Я внимательное осмотрел все свое обнаженное тело и понял, что это не может быть правдой. Шрамы, брюшко, седые волосы кое-где на груди пропали. Я — привлекательный, двадцатилетний, хотя мне уже полвека. Мне не хватает воздуха.
— Успокойся, — говорит Корина.
И корабль говорит моим голосом:
— Эй, там! Проще смотри на все это. Тебе придется пройти еще долгий курс лечения и тренировок, пока ты будешь готов к действиям.
— Где мы? — вырвалось у меня.
— Сигма Дракона, — сказала Корина, — На орбите вокруг самой изумительной планеты — с разумной жизнью, дружественной, а ее красоты просто невозможно описать словами, «красота» — слишком невыразительное название для этого…
— Как дела дома? — прервал я ее, — Я хочу сказать, как там все было, когда ты… мы… отправились в полет?
— Вы с Мэри становитесь все ближе, тебе уже семьдесят лет, — ответила она. — И с детьми и внуками все хорошо.
Я ушел в лабораторию, понимая, что одно мое «я» выросло на Земле и уйдет в нее. Но этим «я» сейчас я не был.

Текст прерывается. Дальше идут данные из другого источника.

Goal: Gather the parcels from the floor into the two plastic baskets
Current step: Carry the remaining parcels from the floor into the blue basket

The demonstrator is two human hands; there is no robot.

Я не знал, как трудно это будет вынести.
Корина находилась всегда рядом. Для нее было привычно никогда не спешить сообщать последние новости, которые она знала о себе. Я думаю, ощущая собственную невесомость в ее руках, стараясь не закричать, что именно поэтому мое тело было запрограммировано первым. Ее тело справляется со всем этим лучше.
— Еще не поздно, — умоляла она его, — Я еще могу перерешить все по-твоему.
Седая голова Олафа сделала отрицательный жест.
— Нет. Сколько раз можно повторять?
— Больше не буду, — вздохнула она. — В течение месяца будет сделан выбор.
Он поднялся из своего кресла, подошел туда, где она сидела и провел своей большой натруженной рукой по ее щеке.
— Прости, — сказал он. — Очень мило с твоей стороны, что ты намереваешься взять меня с собой. Мне не хочется причинять тебе боль, — (Она могла представить свою натянутую улыбку.) — Но правда, почему ты так уж желаешь слышать мое ворчанье несколько тысячелетий?
— Потому что ты — Олаф, — ответила Корина.
Она тоже встала, подошла к окну и остановилась, смотря в него. Был зимний вечер. Снег лежал густым слоем на крышах старого города, шпили высились в тревожном блеске, на небе сияло несколько звезд. Мороз придал резкость грохоту проезжающего транспорта. Комната с ее теплом и маленькими сокровищами казалась, как в осаде.